OF THE FACIT MEASURES
Due to the evolving nature of QOL research, the best approach to interpreting data collected with a FACIT measure is to conduct a comprehensive literature search to determine the approaches taken by others and build upon that body of work.
Most FACIT measures have undergone a standard scale development and validation methodology, which takes place in four phases: item generation, item reduction, scale construction, and psychometric evaluation. The scale development process involves considerable input from patients and expert health care providers, using a semi-structured interview designed to elicit personal experiences and educated opinions about how a disease, treatment, or condition may affect physical status, emotional well-being, functional well-being, family/social issues, sexuality/intimacy, work status, and future orientation. This process yields an exhaustive list of candidate items, which then undergo a series of reviews and reductions based on patient and expert ratings and item quality. A finite set of targeted concerns are then derived. Final candidate items are formatted with response choices compatible with a 5-point Likert-type scale, and appended to the FACT-G.
Newly constructed FACIT subscales then undergo an initial assessment of reliability and validity using a sample of at least 50 patients. The validation design typically involves patient completion of a baseline assessment, a test-retest assessment 3–7 days later, and a third assessment 2–3 months later to demonstrate sensitivity to change over time. Relevant sociodemographic and treatment data is also collected and a battery of other measures administered at the baseline and 2–3 month retest to help determine convergent and divergent validity. A comprehensive analysis of the data gathered (including item response theory modeling when sample size allows) yields useful psychometric information and establishes initial reliability and validity of the scale.

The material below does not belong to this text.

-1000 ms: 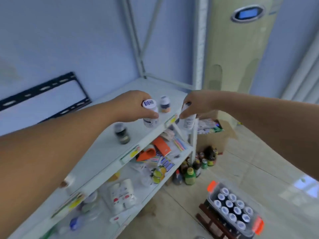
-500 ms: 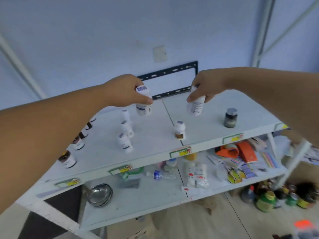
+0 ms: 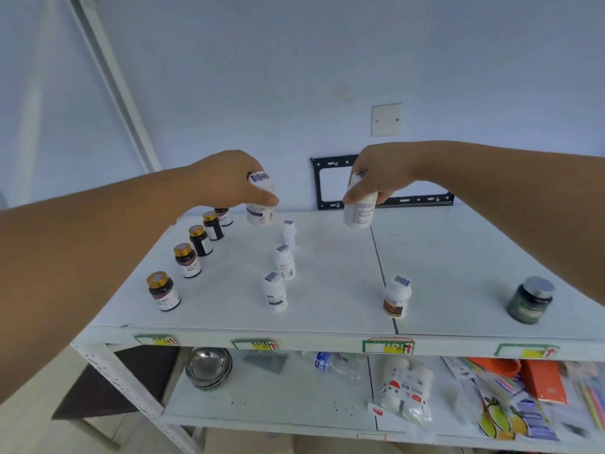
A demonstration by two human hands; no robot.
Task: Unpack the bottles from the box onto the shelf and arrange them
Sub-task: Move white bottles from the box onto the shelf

Further details regarding the development and validation of specific FACIT measures can be found in the literature.
Higher scores for the scales and subscales indicate better quality of life. Average FACT-G scores for a group of patients can be compared to normative data to determine the HRQOL of the patients relative to the general U.S. population. These comparisons facilitate meaningful interpretation of HRQOL in patient populations. Though the body of literature is constantly evolving, normative data typically does not exist for disease-, symptom-, or condition-specific subscales.
FACIT measures have been shown to be responsive to change in both clinical and observational studies. Minimally important differences (MIDs) for scores of scales and subscales for some measures are available in the literature. An MID is the "smallest difference in score in the domain of interest that patients perceive as important, either beneficial or harmful, and that would lead the clinician to consider a change in the patient's management". MID estimates may vary across patients and possibly across patient groups; thus, ranges of MIDs have been identified for some scales, though it’s best to check the literature.